La tour des Arts... Combien de fois s'était-elle retrouvé en ce lieu alors qu'elle venait de s'endormir? Elle ne les comptait plus. Il fallait aussi dire que, depuis qu'elle avait combattu et vaincu sa peur, la jeune femme n'avait plus peur de s'endormir le soir et c'était presque avec une certaine excitation qu'elle se laissait entraîner dans Dreamland. Mais, généralement, cette excitation retombait aussitôt lorsqu'elle se souvenait de la tare qui l'habitait en ce monde... L'impossibilité de toucher les choses, les gens ou même les petites bestioles sans leur donner un aller simple pour la mort était tout simplement insupportable. Aucun humain vivant n'aurait put comprendre ce qu'endurait la jeune femme à cause de son pouvoir... Aucun, sauf peut-être son seigneur... Enfin, à ceci près que celui-ci n'était pas humain mais bel et bien une pure invention de ce monde. Mais bon, il n'était pas l'heure de chipoter sur les mots!
Soupirant en pensant à tout ça, l'artiste peintre déambulait, sans vraiment y faire attention, dans les couloirs infinis de la tour. Elle se surprit, encore une fois, à vouloir être auprès de son seigneur même si elle savait qu'elle n'avait le droit de retourner dans le pandémonium uniquement pour aller chercher Tyrfing, ce genre d’élan était indépendant de ce qu'elle devait réellement faire. Remettant ses cheveux en place d'un geste las, Nyxia ne faisait plus attention aux oeuvres de toutes sortes qui défilaient sur les murs des couloirs. Elle les avait vu un nombre incalculable de fois et maintenant, elle n'y faisait plus attention. Pas très professionnel pour quelqu'un qui était une sangsue de savoir artistique en réalité, mais bon, ici ce n'était pas la réalité, il n'y avait donc rien qui l'obligeait à agir de la même manière. C'était d'ailleurs précisément parce qu'elle n'agissait pas comme dans la vraie vie que Nyxia avait réussit à survivre jusqu'ici même si elle avait grandement été aidé par son pouvoir. Elle s'était ainsi découvert un côté plus sombre, plus dur et plus implacable et dénué de toute pitié. Elle n'aurait jamais pensé qu'elle pouvait faire ce qu'elle avait fait, même si, en un sens, elle s'en doutait au plus profond d'elle-même, sans jamais se l'avouer. Étrangement d'ailleurs, elle avait accepté sans sourciller cette partie glaciale de son être. Peut-être parce qu'elle se disait que ce monde était fictif. Parce qu'elle ne croiserait personne qu'elle connaissait dans la vraie vie... Ces arguments avaient inconsciemment aidés.
Du classicisme, la jeune femme aux cheveux d'argent passa au surréalisme.
Le passa fut d'ailleurs brutal entre les deux styles, ho combien différents, mais pas désagréable. Même si elle avait du mal avec le surréalisme et préférait de loin les peintures idyllique de la Renaissance italienne, elle n'en était pas pour autant insensible. Elle trouvait dans les créations des Dali, Harue Koga ou autres Breton un amusement et une légèreté qu'il n'y avait dans aucun autre mouvement artistique. C'était le genre de peinture devant lesquelles on pouvait passer des heures à se demander pourquoi un homme avait une pomme à la place du visage ou pourquoi un visage fait de bric et de broc tenu par deux souris se dessinait sur un paysage de campagne.

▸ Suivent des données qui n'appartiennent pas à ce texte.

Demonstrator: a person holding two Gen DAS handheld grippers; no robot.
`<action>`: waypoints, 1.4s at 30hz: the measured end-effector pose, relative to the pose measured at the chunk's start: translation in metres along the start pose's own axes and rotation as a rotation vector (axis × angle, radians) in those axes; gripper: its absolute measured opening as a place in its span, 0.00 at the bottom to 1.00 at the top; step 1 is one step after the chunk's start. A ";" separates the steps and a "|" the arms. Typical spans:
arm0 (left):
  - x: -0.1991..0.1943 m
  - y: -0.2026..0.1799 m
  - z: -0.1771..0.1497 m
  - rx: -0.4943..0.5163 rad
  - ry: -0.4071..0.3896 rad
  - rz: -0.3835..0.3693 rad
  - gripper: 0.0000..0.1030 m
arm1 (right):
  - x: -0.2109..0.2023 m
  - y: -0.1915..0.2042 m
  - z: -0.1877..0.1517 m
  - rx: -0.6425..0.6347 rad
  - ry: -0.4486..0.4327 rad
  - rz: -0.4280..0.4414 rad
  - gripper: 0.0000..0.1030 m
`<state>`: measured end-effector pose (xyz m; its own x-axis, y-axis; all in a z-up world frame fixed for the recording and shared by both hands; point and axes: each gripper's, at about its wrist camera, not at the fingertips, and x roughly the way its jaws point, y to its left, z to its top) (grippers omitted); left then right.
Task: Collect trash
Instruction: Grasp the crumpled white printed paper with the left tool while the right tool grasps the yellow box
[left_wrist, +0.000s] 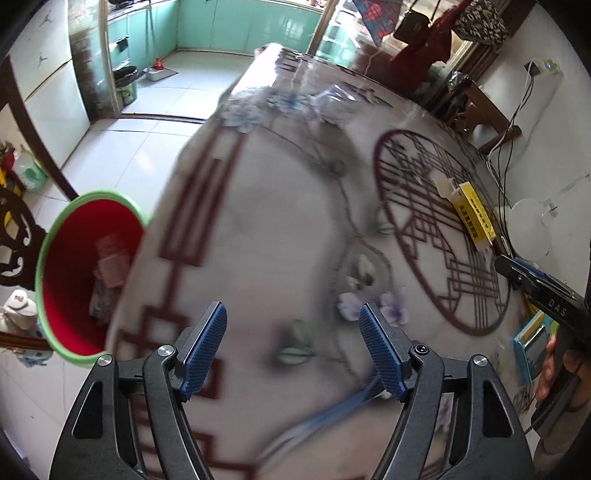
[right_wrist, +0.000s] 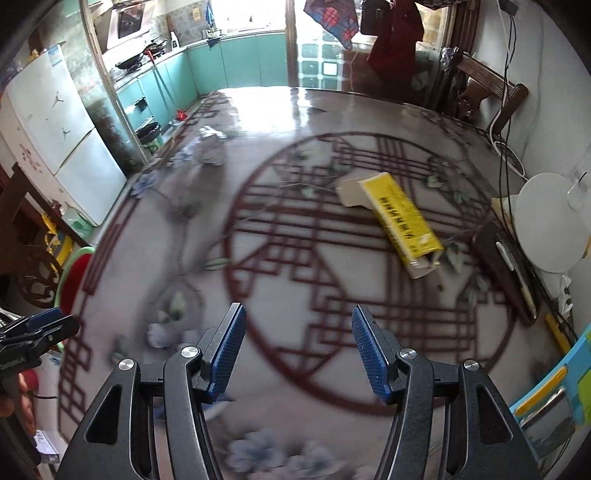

Absorbé par les oeuvres insolites qui défilaient sous ses yeux au rythme de sa marche, Nyxia ne vit pas un couple de personnes qui se trouvait devant elle. Ainsi, elle leur rentra dedans en beauté et, par réflexe, s'emmitoufla aussitôt dans sa cape immaculée, priant pour qu'aucun des deux êtres n'ait touché sa peau. Apparemment, ce ne fut pas le cas et elle s'excusa derechef.
- Je suis désolée! Je ne vous avais pas vu... Vous ne vous êtes pas fait mal?
Et là, à ce moment là, même si son visage montrait une excuse certaine, en son être se réveilla son côté haïssant les humains : non mais sérieusement, qu'est-ce qu'ils foutaient là ces cons?!
A ce moment là, la petite peintre remercia sa capacité sur-développée à cacher ce qu'elle pensait réellement; ça avait le don de lui sauver la vie par moment.